C. Registered and Used in Bad Faith
The Complainant holds trademark rights for FREY WILLE since at least 2003. The disputed domain name was created in May 2018 and completely reproduces the Complainant’s mark.
According to the records in the file, the Respondent has used the disputed domain name in relation to a website listing sponsored links and is offering the disputed domain name for public sale. The commercial activities for pay-per-click pages and the business of buying and selling domain names can be legitimate activities particularly when they involve dictionary word domain names, but it does not necessarily confer rights to use for that purpose a domain name identical or confusingly similar to another party’s trademark.
In the present case, the Respondent has registered the disputed domain name incorporating the Complainant’s distinctive and well-known mark in the luxury jewelry sector, provided false contact information in the WhoIs and has not participated in the present proceeding to put forward arguments in its support, therefore the Panel concludes that the provision of paragraph 4(b)(iv) of the Policy which provides that the use of a domain name to intentionally attempt “to attract, for commercial gain, Internet users to [the respondent’s] website or other online location, by creating a likelihood of confusion with the complainant’s mark as to the source, sponsorship, affiliation, or endorsement of [the respondent’s] website or location or of a product or service on [the respondent’s] website or location” applies in the present case and is evidence of registration and use in bad faith. Internet users searching for the Complainant would acces the website corresponding to the disputed domain name considering it belongs or is somehow associated with or endorsed by the Complainant.
Furthermore, before commencing the present proceeding the Respondent voluntarily contacted the representative of the Complainant, on his private address, offering to sell the disputed domain name for an amount exceeding the out of pocket costs related to the registration of the disputed domain name. As provided in paragraph 4(b)(i) of the Policy “the circumstances that you (respondent) have registered or you (respondent) have acquired the domain name primarily for the purpose of selling, renting, or otherwise transferring the domain name registration to the complainant who is the owner of the trademark or service mark or to a competitor of that complainant, for valuable consideration in excess of your documented out-of-pocket costs directly related to the domain name” constitute evidence of registration and use of a domain name in bad faith.

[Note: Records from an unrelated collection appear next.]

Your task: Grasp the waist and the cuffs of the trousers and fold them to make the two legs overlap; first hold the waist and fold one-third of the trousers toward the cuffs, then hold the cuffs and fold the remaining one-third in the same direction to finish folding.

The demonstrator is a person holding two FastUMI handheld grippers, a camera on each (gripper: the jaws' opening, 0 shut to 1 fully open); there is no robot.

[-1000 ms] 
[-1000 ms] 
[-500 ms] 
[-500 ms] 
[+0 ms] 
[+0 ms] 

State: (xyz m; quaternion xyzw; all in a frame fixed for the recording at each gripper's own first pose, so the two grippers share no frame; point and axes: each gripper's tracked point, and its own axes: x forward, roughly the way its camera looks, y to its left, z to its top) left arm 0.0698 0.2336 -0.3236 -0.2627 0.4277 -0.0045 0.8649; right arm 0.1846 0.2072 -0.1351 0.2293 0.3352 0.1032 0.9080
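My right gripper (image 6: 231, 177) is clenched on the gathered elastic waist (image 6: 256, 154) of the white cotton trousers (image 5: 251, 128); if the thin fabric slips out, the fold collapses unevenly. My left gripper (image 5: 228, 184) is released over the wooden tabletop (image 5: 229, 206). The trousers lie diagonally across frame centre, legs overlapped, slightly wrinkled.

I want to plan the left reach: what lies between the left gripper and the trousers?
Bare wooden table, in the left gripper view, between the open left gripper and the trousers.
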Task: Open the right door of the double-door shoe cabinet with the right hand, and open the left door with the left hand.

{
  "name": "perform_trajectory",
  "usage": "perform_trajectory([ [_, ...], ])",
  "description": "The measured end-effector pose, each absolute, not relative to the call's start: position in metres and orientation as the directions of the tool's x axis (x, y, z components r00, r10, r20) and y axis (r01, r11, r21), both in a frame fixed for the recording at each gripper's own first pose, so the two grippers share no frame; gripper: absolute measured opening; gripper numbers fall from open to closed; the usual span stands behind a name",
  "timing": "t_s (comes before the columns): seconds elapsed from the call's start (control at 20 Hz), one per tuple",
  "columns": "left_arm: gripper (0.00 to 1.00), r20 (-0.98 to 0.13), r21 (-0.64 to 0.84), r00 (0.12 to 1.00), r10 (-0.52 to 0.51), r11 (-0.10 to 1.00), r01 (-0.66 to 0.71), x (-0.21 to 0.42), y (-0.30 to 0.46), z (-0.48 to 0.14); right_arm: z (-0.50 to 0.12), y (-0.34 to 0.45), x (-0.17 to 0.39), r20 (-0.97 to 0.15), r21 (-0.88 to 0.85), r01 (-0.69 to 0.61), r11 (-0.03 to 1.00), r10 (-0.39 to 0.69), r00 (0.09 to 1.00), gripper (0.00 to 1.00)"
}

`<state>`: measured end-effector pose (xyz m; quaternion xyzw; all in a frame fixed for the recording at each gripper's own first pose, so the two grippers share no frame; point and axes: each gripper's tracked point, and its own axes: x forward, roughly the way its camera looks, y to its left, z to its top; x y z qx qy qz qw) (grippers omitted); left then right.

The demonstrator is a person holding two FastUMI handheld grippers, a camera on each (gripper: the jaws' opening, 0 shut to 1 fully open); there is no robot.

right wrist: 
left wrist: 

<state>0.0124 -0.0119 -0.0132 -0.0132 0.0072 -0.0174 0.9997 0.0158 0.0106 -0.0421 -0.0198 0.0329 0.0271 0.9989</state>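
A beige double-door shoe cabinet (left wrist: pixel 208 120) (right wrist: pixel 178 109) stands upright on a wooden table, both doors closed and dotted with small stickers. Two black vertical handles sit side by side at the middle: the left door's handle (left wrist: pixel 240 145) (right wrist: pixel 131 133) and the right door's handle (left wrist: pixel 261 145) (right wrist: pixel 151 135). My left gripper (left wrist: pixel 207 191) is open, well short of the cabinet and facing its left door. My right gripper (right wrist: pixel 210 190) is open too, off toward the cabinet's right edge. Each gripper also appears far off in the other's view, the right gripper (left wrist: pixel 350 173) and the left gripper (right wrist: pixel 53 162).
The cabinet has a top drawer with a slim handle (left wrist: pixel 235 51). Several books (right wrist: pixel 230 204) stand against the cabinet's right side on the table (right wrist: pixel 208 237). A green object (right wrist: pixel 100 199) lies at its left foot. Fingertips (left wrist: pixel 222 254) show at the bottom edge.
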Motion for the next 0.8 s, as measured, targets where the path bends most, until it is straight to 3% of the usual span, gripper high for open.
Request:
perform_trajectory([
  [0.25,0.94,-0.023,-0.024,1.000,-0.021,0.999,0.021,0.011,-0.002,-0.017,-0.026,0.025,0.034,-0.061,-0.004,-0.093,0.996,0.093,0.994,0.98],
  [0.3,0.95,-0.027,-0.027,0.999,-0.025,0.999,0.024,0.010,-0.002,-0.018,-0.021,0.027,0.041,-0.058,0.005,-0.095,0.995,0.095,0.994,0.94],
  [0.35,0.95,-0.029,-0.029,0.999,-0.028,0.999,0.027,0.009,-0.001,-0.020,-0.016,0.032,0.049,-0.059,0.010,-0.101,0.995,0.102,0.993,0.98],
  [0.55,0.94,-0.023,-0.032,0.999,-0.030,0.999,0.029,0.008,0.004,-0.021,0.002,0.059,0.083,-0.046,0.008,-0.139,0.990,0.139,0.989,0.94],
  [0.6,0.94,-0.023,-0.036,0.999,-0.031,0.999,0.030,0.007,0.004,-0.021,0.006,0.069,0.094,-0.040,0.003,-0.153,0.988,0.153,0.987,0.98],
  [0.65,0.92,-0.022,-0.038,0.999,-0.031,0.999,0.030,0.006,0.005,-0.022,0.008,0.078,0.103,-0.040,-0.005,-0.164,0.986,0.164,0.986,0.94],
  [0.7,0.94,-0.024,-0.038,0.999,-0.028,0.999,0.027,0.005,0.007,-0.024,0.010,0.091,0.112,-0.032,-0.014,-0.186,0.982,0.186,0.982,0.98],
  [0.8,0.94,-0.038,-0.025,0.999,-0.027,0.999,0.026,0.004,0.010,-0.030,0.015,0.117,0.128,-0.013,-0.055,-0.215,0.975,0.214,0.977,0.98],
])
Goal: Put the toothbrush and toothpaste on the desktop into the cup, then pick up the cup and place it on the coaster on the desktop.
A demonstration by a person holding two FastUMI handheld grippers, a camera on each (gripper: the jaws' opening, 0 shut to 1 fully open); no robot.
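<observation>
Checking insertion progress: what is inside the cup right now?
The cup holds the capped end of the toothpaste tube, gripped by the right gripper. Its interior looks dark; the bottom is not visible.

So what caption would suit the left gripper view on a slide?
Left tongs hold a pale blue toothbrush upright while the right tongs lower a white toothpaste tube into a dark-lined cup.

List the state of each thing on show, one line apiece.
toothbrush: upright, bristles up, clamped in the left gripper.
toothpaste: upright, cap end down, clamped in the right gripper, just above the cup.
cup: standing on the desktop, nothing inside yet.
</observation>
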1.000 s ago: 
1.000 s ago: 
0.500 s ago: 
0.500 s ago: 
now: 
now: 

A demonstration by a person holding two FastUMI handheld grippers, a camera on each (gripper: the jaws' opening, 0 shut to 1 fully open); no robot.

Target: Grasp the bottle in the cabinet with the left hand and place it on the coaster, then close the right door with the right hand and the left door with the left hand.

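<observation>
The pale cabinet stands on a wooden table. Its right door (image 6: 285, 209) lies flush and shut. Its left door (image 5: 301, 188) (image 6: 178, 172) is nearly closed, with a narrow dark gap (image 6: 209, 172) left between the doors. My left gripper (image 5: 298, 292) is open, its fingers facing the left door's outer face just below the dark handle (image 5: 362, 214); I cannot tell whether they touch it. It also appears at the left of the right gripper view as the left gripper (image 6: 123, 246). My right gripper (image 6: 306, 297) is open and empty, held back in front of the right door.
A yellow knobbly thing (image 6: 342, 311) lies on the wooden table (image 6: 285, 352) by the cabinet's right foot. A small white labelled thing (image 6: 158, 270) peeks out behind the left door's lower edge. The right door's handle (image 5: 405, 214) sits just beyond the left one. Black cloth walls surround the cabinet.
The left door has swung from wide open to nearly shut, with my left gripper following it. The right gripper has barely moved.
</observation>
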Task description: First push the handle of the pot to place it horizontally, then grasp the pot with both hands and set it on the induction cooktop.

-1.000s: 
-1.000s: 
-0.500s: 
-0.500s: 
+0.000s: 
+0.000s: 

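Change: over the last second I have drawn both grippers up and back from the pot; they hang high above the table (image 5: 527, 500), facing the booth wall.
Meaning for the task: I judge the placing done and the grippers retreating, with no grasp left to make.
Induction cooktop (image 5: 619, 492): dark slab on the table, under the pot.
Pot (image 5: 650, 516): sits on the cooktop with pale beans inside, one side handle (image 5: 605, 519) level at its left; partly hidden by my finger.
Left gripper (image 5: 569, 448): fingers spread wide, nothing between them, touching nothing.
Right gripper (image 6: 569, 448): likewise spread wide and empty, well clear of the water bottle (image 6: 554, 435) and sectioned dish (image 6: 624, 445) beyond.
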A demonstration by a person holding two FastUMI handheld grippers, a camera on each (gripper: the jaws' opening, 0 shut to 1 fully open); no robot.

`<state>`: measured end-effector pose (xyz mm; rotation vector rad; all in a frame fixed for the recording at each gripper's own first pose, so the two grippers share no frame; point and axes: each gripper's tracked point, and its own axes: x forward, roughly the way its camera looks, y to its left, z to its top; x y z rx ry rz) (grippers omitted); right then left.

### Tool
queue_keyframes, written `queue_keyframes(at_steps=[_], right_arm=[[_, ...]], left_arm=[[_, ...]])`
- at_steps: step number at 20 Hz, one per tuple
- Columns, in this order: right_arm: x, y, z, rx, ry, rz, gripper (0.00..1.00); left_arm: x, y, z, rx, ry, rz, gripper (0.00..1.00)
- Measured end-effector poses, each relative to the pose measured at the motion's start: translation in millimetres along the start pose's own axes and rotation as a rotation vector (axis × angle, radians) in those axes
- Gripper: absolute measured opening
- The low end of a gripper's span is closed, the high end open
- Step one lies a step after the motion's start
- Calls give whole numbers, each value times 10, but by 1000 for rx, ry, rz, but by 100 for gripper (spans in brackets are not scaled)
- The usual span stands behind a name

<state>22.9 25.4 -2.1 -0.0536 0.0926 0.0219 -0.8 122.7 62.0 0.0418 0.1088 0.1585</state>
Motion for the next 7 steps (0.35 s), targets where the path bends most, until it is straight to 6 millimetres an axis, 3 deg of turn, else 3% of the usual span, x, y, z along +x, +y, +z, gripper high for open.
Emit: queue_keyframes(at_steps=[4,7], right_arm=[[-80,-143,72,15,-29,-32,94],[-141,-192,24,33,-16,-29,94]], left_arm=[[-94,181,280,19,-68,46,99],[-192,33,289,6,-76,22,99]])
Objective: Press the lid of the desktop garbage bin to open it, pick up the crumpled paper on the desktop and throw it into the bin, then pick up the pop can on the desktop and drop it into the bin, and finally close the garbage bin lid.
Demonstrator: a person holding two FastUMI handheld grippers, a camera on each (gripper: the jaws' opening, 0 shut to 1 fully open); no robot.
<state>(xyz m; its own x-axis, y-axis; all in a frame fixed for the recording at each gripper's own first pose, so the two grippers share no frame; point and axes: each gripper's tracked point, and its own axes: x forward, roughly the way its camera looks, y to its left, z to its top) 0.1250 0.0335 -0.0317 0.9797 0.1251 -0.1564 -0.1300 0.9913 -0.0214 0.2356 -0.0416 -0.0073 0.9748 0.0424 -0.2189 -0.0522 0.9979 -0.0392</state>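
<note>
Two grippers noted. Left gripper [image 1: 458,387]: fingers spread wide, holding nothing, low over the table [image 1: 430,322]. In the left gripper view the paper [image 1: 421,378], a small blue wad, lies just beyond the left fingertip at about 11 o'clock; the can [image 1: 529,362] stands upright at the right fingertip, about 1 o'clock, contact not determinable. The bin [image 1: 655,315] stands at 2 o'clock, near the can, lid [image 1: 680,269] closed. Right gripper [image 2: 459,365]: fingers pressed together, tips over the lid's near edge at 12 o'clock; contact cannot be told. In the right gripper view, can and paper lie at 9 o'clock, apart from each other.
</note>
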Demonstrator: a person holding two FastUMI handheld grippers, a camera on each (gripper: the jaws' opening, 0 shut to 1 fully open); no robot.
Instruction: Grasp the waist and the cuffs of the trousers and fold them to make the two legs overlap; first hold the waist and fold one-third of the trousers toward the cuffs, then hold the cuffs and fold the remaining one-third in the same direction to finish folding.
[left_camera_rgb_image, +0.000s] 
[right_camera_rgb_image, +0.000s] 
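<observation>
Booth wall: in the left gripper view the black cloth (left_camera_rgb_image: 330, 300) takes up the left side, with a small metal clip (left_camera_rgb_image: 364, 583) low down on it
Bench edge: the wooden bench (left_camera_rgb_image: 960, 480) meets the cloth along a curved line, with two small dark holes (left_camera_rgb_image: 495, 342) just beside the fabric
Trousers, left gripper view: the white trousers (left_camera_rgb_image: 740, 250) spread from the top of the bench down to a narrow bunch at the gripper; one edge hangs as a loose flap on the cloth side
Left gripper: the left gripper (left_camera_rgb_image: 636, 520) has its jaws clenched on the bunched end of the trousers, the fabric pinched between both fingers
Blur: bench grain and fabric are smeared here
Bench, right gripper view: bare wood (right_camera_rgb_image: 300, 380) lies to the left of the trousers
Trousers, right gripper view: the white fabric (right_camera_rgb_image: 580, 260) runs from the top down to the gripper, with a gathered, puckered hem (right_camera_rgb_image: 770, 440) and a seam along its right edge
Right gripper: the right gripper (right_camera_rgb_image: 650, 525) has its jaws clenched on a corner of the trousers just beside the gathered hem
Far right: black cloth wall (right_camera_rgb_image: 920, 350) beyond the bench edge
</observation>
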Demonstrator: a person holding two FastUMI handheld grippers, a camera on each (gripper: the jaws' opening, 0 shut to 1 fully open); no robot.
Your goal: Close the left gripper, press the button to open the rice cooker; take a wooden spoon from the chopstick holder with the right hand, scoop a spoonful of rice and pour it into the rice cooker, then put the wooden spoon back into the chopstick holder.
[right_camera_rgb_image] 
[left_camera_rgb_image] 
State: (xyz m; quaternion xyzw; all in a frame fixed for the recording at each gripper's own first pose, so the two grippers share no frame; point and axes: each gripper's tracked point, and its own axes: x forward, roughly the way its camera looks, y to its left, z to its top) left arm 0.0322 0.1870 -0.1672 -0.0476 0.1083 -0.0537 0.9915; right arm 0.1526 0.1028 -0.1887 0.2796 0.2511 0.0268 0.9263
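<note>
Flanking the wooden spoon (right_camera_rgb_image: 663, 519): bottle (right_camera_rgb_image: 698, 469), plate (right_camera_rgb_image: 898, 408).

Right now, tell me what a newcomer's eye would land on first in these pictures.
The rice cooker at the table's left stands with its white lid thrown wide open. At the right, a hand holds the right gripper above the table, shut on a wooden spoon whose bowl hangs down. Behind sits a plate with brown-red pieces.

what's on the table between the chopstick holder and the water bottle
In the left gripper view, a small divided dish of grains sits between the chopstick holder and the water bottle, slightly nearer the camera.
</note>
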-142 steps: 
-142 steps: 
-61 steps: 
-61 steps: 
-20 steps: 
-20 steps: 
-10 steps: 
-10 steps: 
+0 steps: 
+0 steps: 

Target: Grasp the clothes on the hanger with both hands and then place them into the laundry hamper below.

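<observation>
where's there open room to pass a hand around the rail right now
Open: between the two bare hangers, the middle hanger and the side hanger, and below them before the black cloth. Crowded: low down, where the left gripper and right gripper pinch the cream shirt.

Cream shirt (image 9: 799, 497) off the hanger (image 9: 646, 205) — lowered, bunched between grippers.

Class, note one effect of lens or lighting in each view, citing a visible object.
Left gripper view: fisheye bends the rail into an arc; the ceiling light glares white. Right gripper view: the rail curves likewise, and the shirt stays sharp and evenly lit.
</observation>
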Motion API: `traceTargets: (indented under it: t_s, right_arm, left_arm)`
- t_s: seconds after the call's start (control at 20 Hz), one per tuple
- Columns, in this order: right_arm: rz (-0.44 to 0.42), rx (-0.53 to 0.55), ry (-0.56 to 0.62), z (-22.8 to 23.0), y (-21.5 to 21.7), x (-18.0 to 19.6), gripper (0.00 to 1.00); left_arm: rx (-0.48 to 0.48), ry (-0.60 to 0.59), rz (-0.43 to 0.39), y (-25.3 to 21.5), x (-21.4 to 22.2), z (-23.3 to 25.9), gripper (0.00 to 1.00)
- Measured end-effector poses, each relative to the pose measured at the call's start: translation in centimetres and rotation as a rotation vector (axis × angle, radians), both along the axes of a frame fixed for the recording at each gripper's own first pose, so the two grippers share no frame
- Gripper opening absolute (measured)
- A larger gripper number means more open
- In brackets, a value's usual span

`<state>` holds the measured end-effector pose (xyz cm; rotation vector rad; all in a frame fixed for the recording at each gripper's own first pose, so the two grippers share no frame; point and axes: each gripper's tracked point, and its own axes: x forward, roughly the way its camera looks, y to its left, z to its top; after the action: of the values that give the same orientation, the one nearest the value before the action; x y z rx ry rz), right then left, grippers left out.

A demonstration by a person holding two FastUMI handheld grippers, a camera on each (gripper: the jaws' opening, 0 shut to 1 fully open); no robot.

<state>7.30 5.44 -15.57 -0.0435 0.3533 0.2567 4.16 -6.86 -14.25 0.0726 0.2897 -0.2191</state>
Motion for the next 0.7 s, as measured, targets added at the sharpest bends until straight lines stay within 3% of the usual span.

Last but not least, the Respondent was involved in another UDRP dispute which was decided against it. Together with all the other facts in the present file, this may constitute another inference of bad faith, listed under paragraph 4(b)(ii) of the Policy, stipulating the situation in which the panel finds circumstances confirming that the respondent registered the domain name in order to prevent the owner of the trademark or service mark from reflecting the mark in a corresponding domain name, provided that the respondent has engaged in a pattern of such conduct.
For all the above reasons, the Panel finds that the Respondent registered and is using the disputed domain name in bad faith, pursuant to the Policy, paragraph 4(a)(iii).
For the foregoing reasons, in accordance with paragraphs 4(i) of the Policy and 15 of the Rules, the Panel orders that the disputed domain name <freywille.org> be transferred to the Complainant.